Thanks for feedback. I will be looking at both PostScript and PJL options.

Now if I just had a Canon manual. Called there support center and they indicated nothing of the sort was available. lol. At least the person I talked to...

Much appreciated
Kevin
 
I was curious about one thing. Does the PJL job have to wrap the raw postscript or would it look something like the following?

JOB START
CHANGE PAPER SOURCE
JOB END
SEND RAW POSTSCRIPT

Thanks again
Kevin

 
Bevis

I think that you would have exactly the same problem using a PJL 'job' before raw PostScript as with the original 'PCL settings' job in front of the PostScript, because the auto-personality selection would not work properly.

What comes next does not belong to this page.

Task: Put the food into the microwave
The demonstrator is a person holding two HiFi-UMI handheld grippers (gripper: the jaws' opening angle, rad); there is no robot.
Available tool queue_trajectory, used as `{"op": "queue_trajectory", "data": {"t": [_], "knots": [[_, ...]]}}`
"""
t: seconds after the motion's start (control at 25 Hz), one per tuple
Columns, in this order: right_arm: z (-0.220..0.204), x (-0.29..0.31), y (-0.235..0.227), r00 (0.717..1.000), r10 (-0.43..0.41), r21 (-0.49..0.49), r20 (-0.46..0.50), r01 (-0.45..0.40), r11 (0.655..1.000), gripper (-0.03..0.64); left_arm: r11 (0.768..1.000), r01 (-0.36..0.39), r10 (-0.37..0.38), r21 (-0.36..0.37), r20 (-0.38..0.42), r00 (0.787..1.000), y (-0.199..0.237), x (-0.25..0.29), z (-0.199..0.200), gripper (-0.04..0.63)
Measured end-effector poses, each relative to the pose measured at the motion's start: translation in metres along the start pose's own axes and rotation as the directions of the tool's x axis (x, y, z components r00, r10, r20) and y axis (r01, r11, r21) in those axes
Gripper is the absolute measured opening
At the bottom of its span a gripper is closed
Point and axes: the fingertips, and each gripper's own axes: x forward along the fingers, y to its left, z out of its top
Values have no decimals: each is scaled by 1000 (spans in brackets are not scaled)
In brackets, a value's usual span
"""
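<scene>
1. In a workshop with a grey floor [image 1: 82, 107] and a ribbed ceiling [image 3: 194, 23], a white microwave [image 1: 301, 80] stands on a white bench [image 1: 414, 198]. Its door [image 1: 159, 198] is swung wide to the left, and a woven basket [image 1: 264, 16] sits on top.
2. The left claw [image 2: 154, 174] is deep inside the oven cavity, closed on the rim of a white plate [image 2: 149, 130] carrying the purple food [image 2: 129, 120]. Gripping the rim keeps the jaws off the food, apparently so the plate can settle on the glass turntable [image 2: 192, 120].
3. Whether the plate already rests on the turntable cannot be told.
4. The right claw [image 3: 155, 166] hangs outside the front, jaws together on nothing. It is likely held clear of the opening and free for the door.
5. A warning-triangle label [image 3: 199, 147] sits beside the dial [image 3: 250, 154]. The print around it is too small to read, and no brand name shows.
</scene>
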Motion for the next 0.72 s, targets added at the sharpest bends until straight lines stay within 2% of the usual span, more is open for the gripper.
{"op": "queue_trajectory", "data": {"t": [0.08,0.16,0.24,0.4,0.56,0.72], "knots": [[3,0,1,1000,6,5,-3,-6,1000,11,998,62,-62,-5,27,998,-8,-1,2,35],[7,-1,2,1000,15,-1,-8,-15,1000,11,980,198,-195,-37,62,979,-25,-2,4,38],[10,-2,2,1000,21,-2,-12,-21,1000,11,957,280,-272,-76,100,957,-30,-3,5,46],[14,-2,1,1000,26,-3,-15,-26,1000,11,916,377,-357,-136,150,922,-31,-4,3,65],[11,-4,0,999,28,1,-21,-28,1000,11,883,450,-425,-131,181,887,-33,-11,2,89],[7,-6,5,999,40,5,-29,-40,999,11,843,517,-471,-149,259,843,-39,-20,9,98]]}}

i.e. the data sent on the connection has to either start with recognisable PostScript (to cause automatic change to PostScript personality), or you must explicitly change to PostScript by using the PJL ENTER LANGUAGE=POSTSCRIPT statement (which implies use of UEL, which implies a reset to power-on default option settings).
 
Kevin

The following link provides a brief history of the PCL language, and links to the PCL Technical Reference manual, and also to other PCL5 & PJL manuals:


Most of this should be applicable to the Canon, although it won't include any Canon-proprietary PJL statements.

Note that some of the (PDF format) manuals are fairly hefty downloads.
 
Thanks for all your input. I have resolved the issue.

Basically I wrap the raw data from postscript file with valid PJL statements.

Kevin
 
That should work for you as long as the job needs all pages drawn from the same tray. If however, you need to change trays in the middle of the job, then you will have to do the switch within the Postscript stream.

Jim Asman
 
Personally I'm just looking forward to Metro from Microsoft to alleviate the nightmare that is PostScript, PDF and PCL. :)

Jim, fortunately everything prints from the same tray.
 
Kevin

Your comment about Metro assumes that Metro will be offered by printer manufacturers as a native Page Description Language (otherwise, the Metro document would still have to be translated into something that the printer understands); do you think this is likely in the short to medium term?.
 
DansDad definetly long term.
Probably 2 to 2 1/2 years away. Even then only new printers would probably support.